A sans-I/O approach would also make supporting installing both from a .whl file or exploded on disk possible.
And I’m obviously up for helping out.
So, what are the next steps? Create a repository, agree on initial scope, and figure out the API? If it is then should the repo be created in the PyPA org on GitHub based on who all is volunteering to help out?
All these sound reasonable to me. I think everyone agrees with the initial scope (to install a wheel). My concern was more about the name of the package, but that can be discussed until there is actually something to release.
PEP 427 already outlines the rough steps to install a wheel. Metadata readers are aleady mostly implemented by importlib-metadata, so what’s left from what I can tell is to parse WHEEL, a RECORDwriter, a script writer, and a nice interface to streamline the usage (that last part sounds difficult already).
Another thing came to my mind reading the installation steps. The last step specifically talked about the uninstaller, which is not mentioned anywhere else in the document. Is this something we should take a look, and potentially include in this tools as well? This “smart enough” part seems quite vague and under-discussed.

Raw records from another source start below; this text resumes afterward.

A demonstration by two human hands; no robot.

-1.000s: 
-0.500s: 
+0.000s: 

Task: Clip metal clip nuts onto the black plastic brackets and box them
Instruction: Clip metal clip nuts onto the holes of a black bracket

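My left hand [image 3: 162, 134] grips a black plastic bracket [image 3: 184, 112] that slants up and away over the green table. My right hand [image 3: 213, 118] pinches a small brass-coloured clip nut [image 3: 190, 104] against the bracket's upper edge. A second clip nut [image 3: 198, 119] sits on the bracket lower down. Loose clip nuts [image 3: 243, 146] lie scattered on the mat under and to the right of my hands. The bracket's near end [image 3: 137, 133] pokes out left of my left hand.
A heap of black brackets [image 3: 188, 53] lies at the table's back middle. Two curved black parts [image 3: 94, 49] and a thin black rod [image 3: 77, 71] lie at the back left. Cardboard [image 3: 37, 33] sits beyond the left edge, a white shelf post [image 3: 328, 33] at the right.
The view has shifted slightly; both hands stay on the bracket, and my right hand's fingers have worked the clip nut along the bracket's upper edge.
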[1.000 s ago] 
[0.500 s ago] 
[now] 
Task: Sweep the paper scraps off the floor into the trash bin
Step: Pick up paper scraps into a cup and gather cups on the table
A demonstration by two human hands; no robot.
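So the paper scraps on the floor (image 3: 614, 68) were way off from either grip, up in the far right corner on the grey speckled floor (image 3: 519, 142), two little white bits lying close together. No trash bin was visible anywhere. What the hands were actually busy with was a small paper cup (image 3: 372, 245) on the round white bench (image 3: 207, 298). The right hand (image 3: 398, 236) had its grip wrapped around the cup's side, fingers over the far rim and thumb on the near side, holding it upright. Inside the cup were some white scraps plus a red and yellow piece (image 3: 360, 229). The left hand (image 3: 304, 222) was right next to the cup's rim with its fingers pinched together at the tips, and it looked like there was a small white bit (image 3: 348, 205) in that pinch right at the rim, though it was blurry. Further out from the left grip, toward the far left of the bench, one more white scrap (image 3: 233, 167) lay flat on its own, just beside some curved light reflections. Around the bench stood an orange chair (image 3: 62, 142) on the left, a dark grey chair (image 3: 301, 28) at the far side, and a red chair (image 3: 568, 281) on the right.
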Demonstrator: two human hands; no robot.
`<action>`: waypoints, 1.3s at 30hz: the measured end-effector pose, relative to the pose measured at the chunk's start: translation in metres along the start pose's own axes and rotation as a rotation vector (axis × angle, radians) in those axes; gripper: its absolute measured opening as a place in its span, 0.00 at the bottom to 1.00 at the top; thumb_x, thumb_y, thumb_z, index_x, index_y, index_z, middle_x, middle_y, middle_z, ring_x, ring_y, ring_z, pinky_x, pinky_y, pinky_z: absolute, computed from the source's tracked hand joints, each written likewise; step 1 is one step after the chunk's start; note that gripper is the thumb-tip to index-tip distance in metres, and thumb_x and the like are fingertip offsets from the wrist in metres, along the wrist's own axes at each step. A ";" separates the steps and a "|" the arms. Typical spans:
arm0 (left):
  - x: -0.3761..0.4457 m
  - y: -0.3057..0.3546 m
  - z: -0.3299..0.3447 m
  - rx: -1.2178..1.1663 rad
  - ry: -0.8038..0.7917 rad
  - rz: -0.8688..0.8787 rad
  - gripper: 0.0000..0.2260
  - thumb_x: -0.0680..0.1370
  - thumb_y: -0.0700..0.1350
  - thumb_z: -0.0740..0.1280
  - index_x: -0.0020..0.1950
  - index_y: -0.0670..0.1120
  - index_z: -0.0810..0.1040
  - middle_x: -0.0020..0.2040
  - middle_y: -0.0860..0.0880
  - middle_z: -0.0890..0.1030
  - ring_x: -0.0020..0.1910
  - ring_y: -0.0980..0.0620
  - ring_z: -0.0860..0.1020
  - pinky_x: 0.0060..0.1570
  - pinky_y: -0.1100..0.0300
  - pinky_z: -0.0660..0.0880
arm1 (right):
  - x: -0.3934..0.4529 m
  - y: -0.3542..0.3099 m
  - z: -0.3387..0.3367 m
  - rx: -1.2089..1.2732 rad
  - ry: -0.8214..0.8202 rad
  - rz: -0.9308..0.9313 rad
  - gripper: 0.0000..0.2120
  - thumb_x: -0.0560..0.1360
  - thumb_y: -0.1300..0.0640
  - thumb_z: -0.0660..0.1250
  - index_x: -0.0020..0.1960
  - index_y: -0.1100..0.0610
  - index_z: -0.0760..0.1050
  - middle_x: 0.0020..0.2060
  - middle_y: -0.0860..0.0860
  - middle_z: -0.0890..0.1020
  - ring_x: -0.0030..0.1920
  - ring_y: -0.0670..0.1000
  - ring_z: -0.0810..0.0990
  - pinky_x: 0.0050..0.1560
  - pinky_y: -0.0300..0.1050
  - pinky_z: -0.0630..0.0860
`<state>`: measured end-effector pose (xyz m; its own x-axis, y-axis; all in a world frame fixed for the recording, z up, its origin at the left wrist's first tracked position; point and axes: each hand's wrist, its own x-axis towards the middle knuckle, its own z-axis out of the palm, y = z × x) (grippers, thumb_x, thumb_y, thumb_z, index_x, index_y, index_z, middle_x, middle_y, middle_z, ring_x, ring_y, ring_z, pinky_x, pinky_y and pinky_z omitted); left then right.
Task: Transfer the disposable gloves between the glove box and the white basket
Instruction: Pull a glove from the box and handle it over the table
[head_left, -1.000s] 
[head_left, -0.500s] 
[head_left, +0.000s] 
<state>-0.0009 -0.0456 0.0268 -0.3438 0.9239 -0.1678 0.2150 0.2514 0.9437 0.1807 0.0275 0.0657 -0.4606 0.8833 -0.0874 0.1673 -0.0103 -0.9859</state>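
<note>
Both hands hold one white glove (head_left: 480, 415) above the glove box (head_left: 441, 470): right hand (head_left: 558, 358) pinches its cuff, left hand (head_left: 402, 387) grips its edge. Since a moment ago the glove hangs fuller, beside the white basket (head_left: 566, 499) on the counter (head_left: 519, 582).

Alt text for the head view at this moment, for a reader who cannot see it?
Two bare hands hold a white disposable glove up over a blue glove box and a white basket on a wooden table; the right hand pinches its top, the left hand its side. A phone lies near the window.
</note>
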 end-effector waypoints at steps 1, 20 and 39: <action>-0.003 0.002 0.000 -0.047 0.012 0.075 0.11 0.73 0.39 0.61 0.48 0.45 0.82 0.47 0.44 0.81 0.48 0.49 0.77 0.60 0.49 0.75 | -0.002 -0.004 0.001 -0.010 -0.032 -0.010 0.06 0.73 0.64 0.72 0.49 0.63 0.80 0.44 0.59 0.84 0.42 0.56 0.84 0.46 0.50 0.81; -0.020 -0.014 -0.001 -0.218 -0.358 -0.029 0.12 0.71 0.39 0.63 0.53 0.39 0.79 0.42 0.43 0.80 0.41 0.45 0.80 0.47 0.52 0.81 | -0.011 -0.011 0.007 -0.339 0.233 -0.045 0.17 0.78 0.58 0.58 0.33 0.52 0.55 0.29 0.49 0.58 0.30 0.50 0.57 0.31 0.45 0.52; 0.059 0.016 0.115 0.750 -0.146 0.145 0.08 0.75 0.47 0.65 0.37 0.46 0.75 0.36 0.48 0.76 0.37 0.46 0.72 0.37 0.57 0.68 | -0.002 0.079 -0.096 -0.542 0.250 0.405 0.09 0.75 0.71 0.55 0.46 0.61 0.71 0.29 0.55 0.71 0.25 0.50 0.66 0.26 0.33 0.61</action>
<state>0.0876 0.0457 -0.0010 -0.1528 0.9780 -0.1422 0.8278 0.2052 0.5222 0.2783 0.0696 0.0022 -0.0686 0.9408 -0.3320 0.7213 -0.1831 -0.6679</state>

use random access to read WHEEL, RECORD and prepare for hash checking
generate series of (paths inside the wheel, and filelike to get the data) - include the ZipInfo for necessary metadata like +x bits and “isdir”
automatically check wheel integrity/consistency here (hook on the readable stream for each archive member, raise error if .close() and hash mismatch)
split paths between {package}.data/category/ /rest/of/path or ‘root of archive’ /rest/of/path for files not in the data directory
map from {package}.data/category or ‘’, to category name one of PURELIB, PLATLIB, SCRIPTS, … at this stage we can no longer tell the difference between files at ‘’ or {package}.data/purelib if Root-Is-Purelib
map from category name to installation target directory
join target directory with /rest/of/path
stream file contents to disk
rewrite legacy scripts etc.,
RECORD
build pyc’s? the ‘smart enough to uninstall’ step just means any files you generate as a result of installing the wheel, also go into RECORD
If steps can be combined or optimized away then that should happen. If it is streaming the installer should be prepared to roll back after an error, say, if the last file doesn’t match its hash.
We want to change step #2 to improve compression so it would be helpful for that to be independent.
Since we’re defining scope here, we should enable signature validation as well, probably just as a hook inside Daniel’s step 1 while reading RECORD (because once we know that file is trusted, we can trust the hashes included in it). Give it the whole metadata directory and let it fail if it doesn’t like something.
It needs to be a hook though, with access to the rest of the wheel contents, as different platforms/users will have different needs here. I expect PyPI to require wheels be unsigned for now.